TEHRAN (Iran News) – An Iranian company is going to take over a drilling project in phase 11 of the country’s South Pars gas field as French company Total and the China National Petroleum Corporation (CNPC) dropped out of the project, the oil minister announced.
In remarks at a Tuesday meeting of a headquarters planning a surge in domestic production, Bijan Namdar Zanganeh said an Iranian company will resume drilling in the phase 11 of South Pars gas field which has remained unfinished after Total and the CNPC left the project.
The oil minister said it is high on the agenda of the administration to complete the South Pars gas field projects, adding that completion of 17 phases of the field will lead to production of 750 million cubic meters of gas.

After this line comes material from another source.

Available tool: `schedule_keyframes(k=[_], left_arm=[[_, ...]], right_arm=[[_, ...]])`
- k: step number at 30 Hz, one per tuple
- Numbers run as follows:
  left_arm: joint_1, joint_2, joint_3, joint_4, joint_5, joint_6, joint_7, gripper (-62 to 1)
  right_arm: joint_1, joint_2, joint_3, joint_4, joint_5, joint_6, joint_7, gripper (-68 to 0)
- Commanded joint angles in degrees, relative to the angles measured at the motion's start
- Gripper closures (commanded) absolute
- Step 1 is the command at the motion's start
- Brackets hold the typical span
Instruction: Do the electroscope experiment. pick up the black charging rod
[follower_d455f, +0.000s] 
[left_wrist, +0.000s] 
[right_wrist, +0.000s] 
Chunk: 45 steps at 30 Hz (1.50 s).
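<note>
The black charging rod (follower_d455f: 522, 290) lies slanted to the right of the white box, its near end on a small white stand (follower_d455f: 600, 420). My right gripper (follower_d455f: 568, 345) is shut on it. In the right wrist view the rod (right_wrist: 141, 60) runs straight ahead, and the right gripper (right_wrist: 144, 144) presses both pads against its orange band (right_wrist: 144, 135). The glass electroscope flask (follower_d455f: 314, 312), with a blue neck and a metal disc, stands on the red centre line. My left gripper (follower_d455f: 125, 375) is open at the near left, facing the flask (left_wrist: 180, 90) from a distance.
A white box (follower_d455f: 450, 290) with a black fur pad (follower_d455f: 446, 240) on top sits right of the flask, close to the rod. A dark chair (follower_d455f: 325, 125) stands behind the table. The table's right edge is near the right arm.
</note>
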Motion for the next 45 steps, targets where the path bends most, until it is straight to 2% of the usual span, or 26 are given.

Zanganeh also said the Oil Ministry expects to bring 17 petrochemical plants into operation in the current Iranian year, which began four weeks ago, noting that the new plants will produce $6 billion worth of new products.
In July 2017, French company Total signed a $1 billion deal to develop the South Pars gas field in cooperation with China National Petroleum Company (CNPC) and Iran’s PetroPars.
But the French pulled out of the deal in May 2018 in light of a decision by US President Donald Trump to pull his country out of the 2015 Iran nuclear deal and impose sanctions on Tehran.
Later, the CNPC formally replaced Total in the project, but it suspended investment in Iran later in December 2018 in response to US pressures.
The investment halt followed four rounds of talks between Chinese officials and senior US authorities who urged CNPC to refrain from injecting fresh financing in Iran.
South Pars is the world’s largest gas field.